Sims
- First edition
- Author: F. Paul Wilson
- Language: English
- Genre: Science fiction
- Publisher: Forge Books
- Publication date: 2003
- Publication place: United States
- Media type: Print
- Pages: 414
- Awards: Prometheus Award
- ISBN: 0-7653-0551-8
- OCLC: 50718076
- Dewey Decimal: 813.54
- LC Class: PS3573.I45695

= Sims (novel) =

2003 novel by F. Paul Wilson

Sims is a science fiction novel by American writer F. Paul Wilson that explores a near-future event where Humanzees (Human-Chimpanzee hybrids) are created as a de facto slave race.

==Plot summary==
In the near future, there have been amazing advances in genetics research.

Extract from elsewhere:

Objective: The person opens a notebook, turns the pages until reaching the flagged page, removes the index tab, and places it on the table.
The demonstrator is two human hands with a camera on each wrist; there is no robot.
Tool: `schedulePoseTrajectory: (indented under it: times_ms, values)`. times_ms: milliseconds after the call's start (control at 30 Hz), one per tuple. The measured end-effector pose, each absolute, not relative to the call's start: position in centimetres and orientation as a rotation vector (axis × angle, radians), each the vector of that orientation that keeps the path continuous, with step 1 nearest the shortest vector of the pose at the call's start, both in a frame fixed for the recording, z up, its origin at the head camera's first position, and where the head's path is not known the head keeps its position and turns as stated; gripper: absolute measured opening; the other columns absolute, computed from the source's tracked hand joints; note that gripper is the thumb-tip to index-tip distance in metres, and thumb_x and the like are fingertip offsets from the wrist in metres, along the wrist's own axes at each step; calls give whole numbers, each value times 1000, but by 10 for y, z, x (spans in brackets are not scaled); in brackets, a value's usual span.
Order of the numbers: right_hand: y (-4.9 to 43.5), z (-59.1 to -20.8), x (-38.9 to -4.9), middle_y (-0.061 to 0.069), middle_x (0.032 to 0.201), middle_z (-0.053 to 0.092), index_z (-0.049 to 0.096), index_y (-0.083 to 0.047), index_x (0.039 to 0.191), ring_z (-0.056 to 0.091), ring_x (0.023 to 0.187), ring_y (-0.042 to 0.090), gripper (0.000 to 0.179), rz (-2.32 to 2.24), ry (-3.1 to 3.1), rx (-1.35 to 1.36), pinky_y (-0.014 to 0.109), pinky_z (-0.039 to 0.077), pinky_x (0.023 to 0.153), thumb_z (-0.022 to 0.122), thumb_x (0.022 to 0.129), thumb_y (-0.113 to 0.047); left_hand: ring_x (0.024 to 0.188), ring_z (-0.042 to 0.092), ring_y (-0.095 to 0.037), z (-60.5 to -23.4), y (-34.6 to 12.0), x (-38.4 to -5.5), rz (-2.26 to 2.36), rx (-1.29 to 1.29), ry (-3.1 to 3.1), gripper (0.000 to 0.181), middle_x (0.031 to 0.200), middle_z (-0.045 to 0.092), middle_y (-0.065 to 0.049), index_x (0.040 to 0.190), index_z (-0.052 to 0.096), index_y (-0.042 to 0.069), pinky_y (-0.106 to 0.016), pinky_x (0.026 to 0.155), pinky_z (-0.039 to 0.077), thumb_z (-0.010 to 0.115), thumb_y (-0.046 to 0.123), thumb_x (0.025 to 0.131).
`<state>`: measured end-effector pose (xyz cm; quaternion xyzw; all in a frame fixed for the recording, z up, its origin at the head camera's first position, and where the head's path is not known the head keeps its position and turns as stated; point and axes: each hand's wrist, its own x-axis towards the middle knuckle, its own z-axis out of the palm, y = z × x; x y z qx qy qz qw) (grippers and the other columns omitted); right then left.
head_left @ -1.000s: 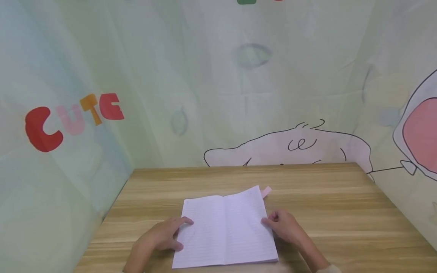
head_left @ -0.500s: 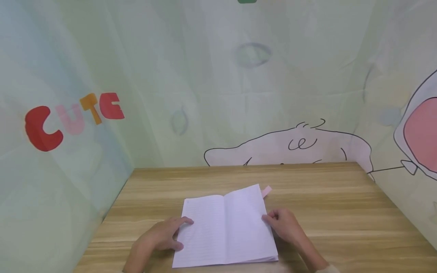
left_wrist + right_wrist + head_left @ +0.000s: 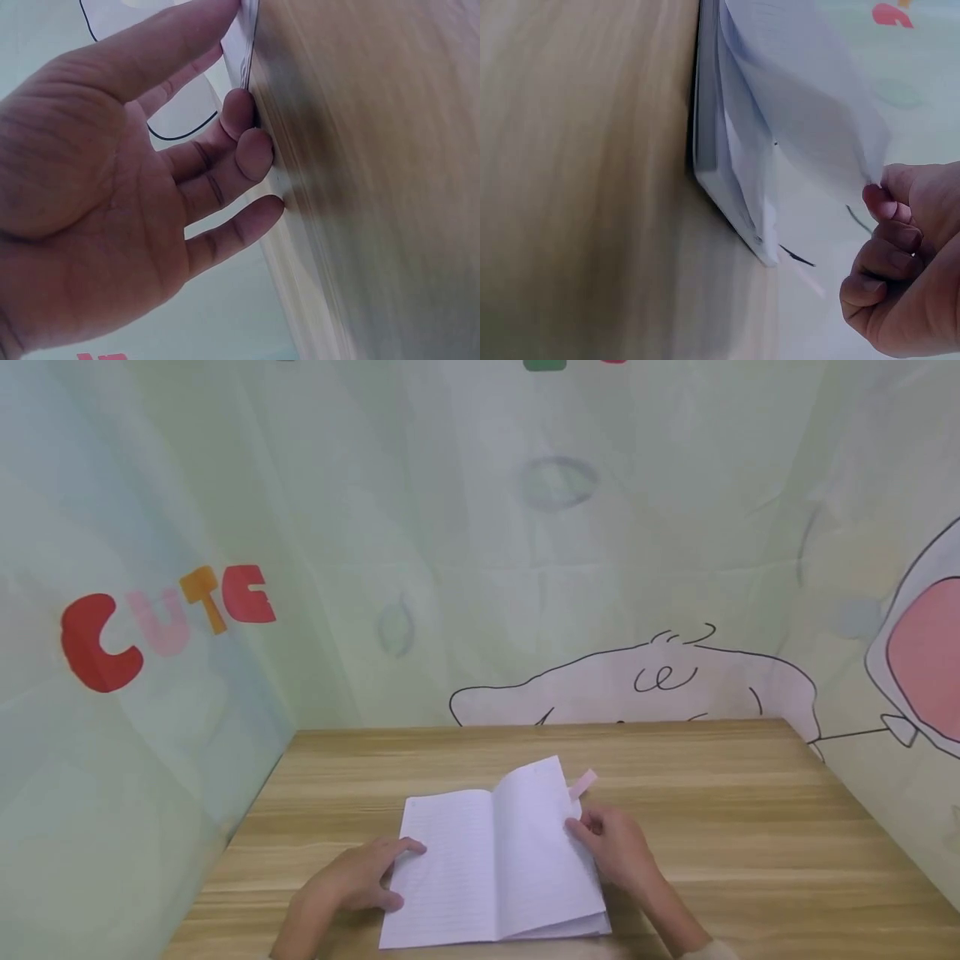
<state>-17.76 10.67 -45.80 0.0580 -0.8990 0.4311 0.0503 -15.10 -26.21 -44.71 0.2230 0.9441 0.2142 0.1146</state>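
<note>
An open notebook (image 3: 447, 885) with lined white pages lies on the wooden table. My left hand (image 3: 352, 878) rests at its left edge, index finger and thumb touching the left page, fingers loosely spread. In the left wrist view the other fingertips are close to the table beside the notebook's edge. My right hand (image 3: 621, 852) pinches the outer edge of a right-hand page (image 3: 534, 852) between thumb and index finger. That page (image 3: 810, 97) is lifted and curves away from the stack below in the right wrist view. A pink tab (image 3: 583, 783) sticks out near the notebook's upper right corner.
The wooden table (image 3: 750, 827) extends around the notebook on both sides and behind it. A pale curtain (image 3: 480, 568) printed with cartoon figures and coloured letters hangs along the table's back and sides.
My right hand has moved slightly up and left, raising the page it pinches, so the gap beneath at the lower right has widened. The left hand has stayed in place.
</note>
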Motion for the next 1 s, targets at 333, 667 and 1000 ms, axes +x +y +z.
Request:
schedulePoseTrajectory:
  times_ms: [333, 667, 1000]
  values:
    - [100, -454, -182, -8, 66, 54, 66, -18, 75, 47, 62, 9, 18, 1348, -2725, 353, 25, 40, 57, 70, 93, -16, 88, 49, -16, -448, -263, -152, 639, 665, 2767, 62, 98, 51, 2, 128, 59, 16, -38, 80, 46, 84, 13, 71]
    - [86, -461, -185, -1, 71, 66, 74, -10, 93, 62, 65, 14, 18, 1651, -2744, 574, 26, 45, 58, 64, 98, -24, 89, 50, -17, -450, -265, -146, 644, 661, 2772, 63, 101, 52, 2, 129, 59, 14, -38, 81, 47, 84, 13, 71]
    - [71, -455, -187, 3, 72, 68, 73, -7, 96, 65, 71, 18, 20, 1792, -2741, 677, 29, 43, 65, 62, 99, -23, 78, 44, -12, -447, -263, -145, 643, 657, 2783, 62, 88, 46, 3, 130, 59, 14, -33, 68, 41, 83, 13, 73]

Through gene therapy, many deadly diseases have been cured. The SimGen Corporation has created a transgenic species called SIMS, creatures that are part chimpanzee and part human, and are treated as slaves. Suddenly a group of sims working as caddies at a golf course decide they want to unionize. They hire lawyer Patrick Sullivan to represent them, and Sullivan begins to ponder whether or not sims are entitled to equal human rights.

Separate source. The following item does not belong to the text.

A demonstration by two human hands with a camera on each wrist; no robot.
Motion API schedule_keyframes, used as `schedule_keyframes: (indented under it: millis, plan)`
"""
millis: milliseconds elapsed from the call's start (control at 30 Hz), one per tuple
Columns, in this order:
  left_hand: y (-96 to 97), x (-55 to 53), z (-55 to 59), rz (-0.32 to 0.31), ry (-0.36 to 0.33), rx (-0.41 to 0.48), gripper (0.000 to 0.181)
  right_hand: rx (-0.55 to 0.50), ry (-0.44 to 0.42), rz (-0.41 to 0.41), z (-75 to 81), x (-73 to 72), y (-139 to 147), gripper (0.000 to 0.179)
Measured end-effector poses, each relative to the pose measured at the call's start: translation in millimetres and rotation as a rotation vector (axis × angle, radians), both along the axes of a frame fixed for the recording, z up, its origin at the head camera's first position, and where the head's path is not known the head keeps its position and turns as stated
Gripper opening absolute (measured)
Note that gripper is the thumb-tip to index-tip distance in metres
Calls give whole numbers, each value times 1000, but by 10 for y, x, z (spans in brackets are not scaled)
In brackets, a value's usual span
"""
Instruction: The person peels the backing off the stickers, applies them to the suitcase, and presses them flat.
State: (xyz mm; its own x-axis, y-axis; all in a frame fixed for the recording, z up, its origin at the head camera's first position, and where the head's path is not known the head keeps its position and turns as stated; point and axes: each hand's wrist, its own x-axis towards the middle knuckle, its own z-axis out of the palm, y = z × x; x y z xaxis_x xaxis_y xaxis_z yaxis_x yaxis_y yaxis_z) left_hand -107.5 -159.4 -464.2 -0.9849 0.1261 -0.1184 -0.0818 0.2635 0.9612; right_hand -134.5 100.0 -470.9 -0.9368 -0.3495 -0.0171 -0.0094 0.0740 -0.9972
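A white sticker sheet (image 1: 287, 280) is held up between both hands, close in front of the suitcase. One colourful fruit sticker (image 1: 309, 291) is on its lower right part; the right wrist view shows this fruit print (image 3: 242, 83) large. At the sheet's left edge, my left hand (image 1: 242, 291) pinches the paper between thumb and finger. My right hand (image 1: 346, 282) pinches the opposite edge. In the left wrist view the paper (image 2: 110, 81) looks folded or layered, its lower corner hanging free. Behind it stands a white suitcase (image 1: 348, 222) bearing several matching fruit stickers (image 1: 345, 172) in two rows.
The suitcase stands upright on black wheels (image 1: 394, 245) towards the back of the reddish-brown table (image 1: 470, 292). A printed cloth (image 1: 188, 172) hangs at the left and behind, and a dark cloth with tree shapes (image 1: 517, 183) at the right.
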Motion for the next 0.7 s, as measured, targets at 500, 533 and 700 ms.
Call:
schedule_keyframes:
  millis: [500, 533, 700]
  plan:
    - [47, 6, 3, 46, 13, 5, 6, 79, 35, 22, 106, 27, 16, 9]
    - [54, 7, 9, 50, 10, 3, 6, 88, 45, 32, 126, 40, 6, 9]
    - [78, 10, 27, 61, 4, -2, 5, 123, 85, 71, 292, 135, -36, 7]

During the course of the novel, Patrick meets activist Romy Cadman and a mysterious man called Zero, who are on a crusade to destroy SimGen and stop the creation of sims. While the three of them try to protect the sims, they come close to uncovering a sinister secret within SimGen, a secret the company will stop at nothing to prevent from getting out.

The story touches on a possible future for genetics research, including the idea of primate hybrids with human DNA, and asks the question: Where would such creatures stand in human society, and would they be considered animal or human?